Taive Muenzberg – Language and Culture Studies Majors Spotlight
Hola, ciao, hello everyone! I’m Taive Muenzberg, a member of the class of 2023 with a double major in Italian Studies and Hispanic Studies. Without the Language and Culture Studies at Trinity, I would have had a completely different experience, and I say that because I truly believe that I was surrounded by some of the most engaged students and professors, excited to connect language learning and communication to both historical and contemporary issues, and it is the part of my Trinity experience which I will surely miss the most after graduation. There wasn’t a LACS class which I took that I couldn’t connect to courses in different subject areas, even some which would never present similarities on the surface.
When I first enrolled at Trinity, I anticipated that I would study Political Science or Public Policy, but I am so grateful that took Italian 101 my first semester. It was completely by chance, but within the first week of classes, I knew I’d want to continue studying the language, so the following semester I enrolled in 102, as well as a variety of other courses based in Italian culture and history. By the conclusion of my freshman year, I decided to devote myself to studying languages. I returned to Spanish, a language I began to learn during middle school, and continued on with Italian. By the end of my sophomore year, I had declared a double major! and it the beautiful thing was that even though much of my schedule became LACS based, I maintained plenty of liberty to continue studying topics outside of the majors that sparked my interest, such as Art History, Environmental Science, and International Relations.
I think it was Italian Cinema, a course which I took in the latter half of my freshman year, that solidified my decision, and it continues to be my favorite course which I’ve taken in the LACS department, actually, out of all of my courses at Trinity, and I was fortunate to be able to return to this course through a Teaching Assistantship. The way which cinema exposed me to Italian, but really just to different perspectives, made me realize that as I was studying these languages, I was gaining a greater understanding of international affairs, understanding the culture of a population, studying their leadership and political history, knowing the things that divide a state, and studying the global influence of their language. I was given a greater understanding of the “why.”
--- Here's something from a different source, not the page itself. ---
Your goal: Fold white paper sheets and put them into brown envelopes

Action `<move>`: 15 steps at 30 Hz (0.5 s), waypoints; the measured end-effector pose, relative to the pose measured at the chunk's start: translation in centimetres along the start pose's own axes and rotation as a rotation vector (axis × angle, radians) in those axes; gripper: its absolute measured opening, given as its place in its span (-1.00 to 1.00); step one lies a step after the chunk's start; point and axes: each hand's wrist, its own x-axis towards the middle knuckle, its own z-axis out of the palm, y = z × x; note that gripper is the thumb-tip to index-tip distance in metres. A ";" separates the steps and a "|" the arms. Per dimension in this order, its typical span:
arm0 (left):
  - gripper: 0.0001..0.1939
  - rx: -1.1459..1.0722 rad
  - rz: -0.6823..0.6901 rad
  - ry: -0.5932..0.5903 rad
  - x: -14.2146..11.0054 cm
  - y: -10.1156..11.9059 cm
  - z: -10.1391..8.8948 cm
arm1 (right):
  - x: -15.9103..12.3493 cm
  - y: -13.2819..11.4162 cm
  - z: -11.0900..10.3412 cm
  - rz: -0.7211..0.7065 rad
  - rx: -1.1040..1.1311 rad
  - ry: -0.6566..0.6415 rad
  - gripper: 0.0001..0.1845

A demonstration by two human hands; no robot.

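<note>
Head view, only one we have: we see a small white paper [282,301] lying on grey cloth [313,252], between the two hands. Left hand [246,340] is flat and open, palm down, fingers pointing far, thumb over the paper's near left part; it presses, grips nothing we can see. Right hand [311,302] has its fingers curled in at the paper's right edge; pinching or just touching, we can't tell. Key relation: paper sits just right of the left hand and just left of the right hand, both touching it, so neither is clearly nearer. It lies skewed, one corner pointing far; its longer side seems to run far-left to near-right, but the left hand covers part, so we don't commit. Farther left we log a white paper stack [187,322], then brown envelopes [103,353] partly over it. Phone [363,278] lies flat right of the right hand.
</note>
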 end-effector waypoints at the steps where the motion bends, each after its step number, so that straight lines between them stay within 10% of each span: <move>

Undoubtedly, I could speak to how every LACS course impacted my thinking and inspired further studies which I did through research and writing. Currently, I’m working on projects for both my Italian and Spanish Senior Seminars. For Italian, I’m working alongside on of my peers, Molly, to study Biagio “Max” Corvo and his role as an Italian-American man participating in the invasion of Sicily during World War II. We’ve been fortunate to work through his archives which we have here at Trinity’s Watkinson Library, and it’s been fascinating to study post-unification history, migration, and foreign intelligence, among other things! For Hispanic Studies, I’m writing about Latin American Chronicles, focusing on Gabriel García Márquez’s Doce cuentos peregrinos through the lens of Walter Benjamin’s The Work of Art in the Age of Mechanical Reproduction.
Next year I’ll be attending Indiana University in Bloomington to continue studying Italian Language and Literature in a two-year Master’s program. I’m so excited!